The worst management mistakes

The role of team manager can be complex. It can sometimes feel like you’re being pushed and pulled in different directions. Your team is your most precious asset, so it’s essential to get it right.
You want to get the most out of them and they want to feel motivated and appreciated. There are many traps to fall into and destructive mistakes that are easily made.
Here are some ways in which you can dodge these avoidable errors, resulting in great management and an efficient, happy team.

1. Not giving feedback

It’s your duty as a manager to ensure your team members know exactly where they stand. This means providing them with regular, actionable feedback. Don’t just do it when they’ve made a mistake or aren’t meeting your standards. Deliver feedback regularly to celebrate the positives while also making them aware of the negatives. This provides them with ample chance to turn it around. A good employee will appreciate this sort of feedback and should improve because of it.

2. Becoming too friendly

Keeping a suitable level of professionalism doesn’t mean you can’t crack a smile or have to stand on the opposite side of the room at the Christmas party. However, if you’re overly familiar and fail to set boundaries, it could backfire. You may find the level of respect start to drop and you could find yourself becoming less of an authority figure. This isn’t a good position to be in as a team manager and could hinder productivity.

3. Poor organisation

If you’re organised, your team should follow suit. Scheduling in time for a weekly team meeting will give them a chance to air any issues and you can discuss important business matters. This will ensure you and your team have time to collect your thoughts and plan for the rest of the week.

4. A Lack of Clarity

Be clear with your team about your expectations and goals. How can they be expected to produce quality work if they’re unsure why they’re being asked to do it? Employees will work harder if they feel part of the solution and aren’t being kept in the dark. It might be a good idea to set some goals and visualise this on the walls in the office as a daily reminder.

5. Not setting an example

Your team may feel bitter and confused if you ask them to act in a certain manner and then don’t practice what you preach. If you’re supposed to be at a meeting and walk in ten minutes late, your team are going to assume this type of behaviour is acceptable.

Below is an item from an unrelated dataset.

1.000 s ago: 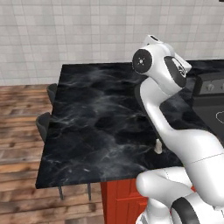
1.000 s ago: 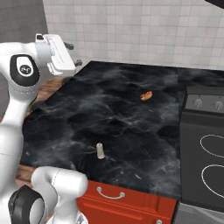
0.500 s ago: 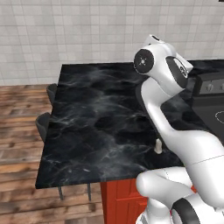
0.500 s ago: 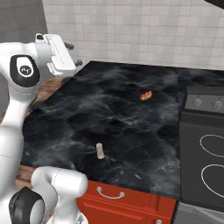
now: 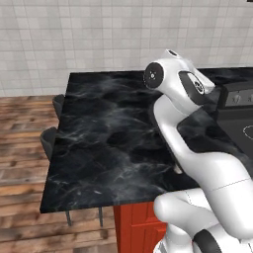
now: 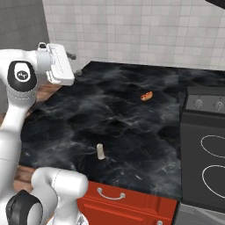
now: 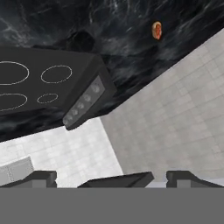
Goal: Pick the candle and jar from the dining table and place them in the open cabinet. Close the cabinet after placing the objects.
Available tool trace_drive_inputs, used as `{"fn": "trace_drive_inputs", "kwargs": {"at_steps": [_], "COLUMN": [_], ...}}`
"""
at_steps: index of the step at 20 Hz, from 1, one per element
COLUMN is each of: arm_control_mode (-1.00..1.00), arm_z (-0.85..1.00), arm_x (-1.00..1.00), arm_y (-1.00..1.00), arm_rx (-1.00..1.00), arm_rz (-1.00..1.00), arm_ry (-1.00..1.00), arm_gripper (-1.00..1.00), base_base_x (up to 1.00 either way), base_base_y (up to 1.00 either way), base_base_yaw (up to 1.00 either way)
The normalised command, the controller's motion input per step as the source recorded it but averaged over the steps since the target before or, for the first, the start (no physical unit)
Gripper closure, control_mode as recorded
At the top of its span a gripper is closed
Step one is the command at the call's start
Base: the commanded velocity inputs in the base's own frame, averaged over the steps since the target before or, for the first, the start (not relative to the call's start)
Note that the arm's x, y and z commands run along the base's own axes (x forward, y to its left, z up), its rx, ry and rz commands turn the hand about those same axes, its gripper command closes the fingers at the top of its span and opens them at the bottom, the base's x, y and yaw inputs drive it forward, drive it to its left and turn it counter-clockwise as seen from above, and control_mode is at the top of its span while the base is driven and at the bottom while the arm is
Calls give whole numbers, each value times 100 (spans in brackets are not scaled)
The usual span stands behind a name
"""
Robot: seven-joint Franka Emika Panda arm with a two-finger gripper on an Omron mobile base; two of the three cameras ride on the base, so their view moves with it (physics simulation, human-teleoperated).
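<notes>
Above marble top (image 6: 132,118), gripper (image 7: 111,177) wide, empty.

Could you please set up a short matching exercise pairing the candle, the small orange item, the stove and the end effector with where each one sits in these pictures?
Things:
1. candle
2. orange item
3. stove
4. end effector

Places or states:
A. raised above the far left part of the marble top, open and holding nothing
B. standing upright near the front edge of the marble top, above the red drawer
C. at the right end of the marble top, black with white burner rings
D. lying far back on the marble top, close to the stove

Pairs: 1-B, 2-D, 3-C, 4-A
</notes>
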Motion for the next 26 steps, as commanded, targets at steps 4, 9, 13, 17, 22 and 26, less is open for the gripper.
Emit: {"fn": "trace_drive_inputs", "kwargs": {"at_steps": [4,9,13,17,22,26], "arm_control_mode": [-100,-100,-100,-100,-100,-100], "arm_z": [-42,-45,-42,-42,-49,-46], "arm_x": [0,5,6,1,2,14], "arm_y": [12,7,0,2,0,0], "arm_rx": [1,1,0,0,0,-1], "arm_rz": [-11,-9,-8,-11,-11,-9], "arm_ry": [14,12,6,0,0,0], "arm_gripper": [-100,-100,-100,-100,-100,-100], "base_base_x": [0,0,0,0,0,0], "base_base_y": [0,0,0,0,0,0], "base_base_yaw": [0,0,0,0,0,0]}}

6. Hesitation to delegate correctly

Logistically, it might make sense to rush through the delegating process. You might think as long as someone is doing the work, does it really matter? You should have a firm grasp on your team members’ individual strengths and weaknesses. If you allocate work outside of these, you may experience a delay in completion and the quality might not be to standard. Ultimately, this will fall back on you.

7. Overwhelming your team

Juggling between lots of different projects may feel as though you are getting the most out of your team. The reality is, they’re more likely to feel overwhelmed and the constant multi-tasking could weaken their focus. Working on a smaller amount of projects at any one time and seeing them through to completion will make your team more driven to deliver quality results.

8. Unrealistic goal setting

Research and calculate how long a project is going to take ahead of time and be realistic. Don’t set stressful, unachievable deadlines because it looks good on paper. Not only will this tire out your staff but it may also mean frustrating the client if you miss the deadline.
This list only scratches the surface of common mistakes made by team managers. You have a lot to consider and it can seem daunting. Just remember your team is on your side and it will take practice to become a well-oiled machine, but when you do, you can reap the rewards as a unit.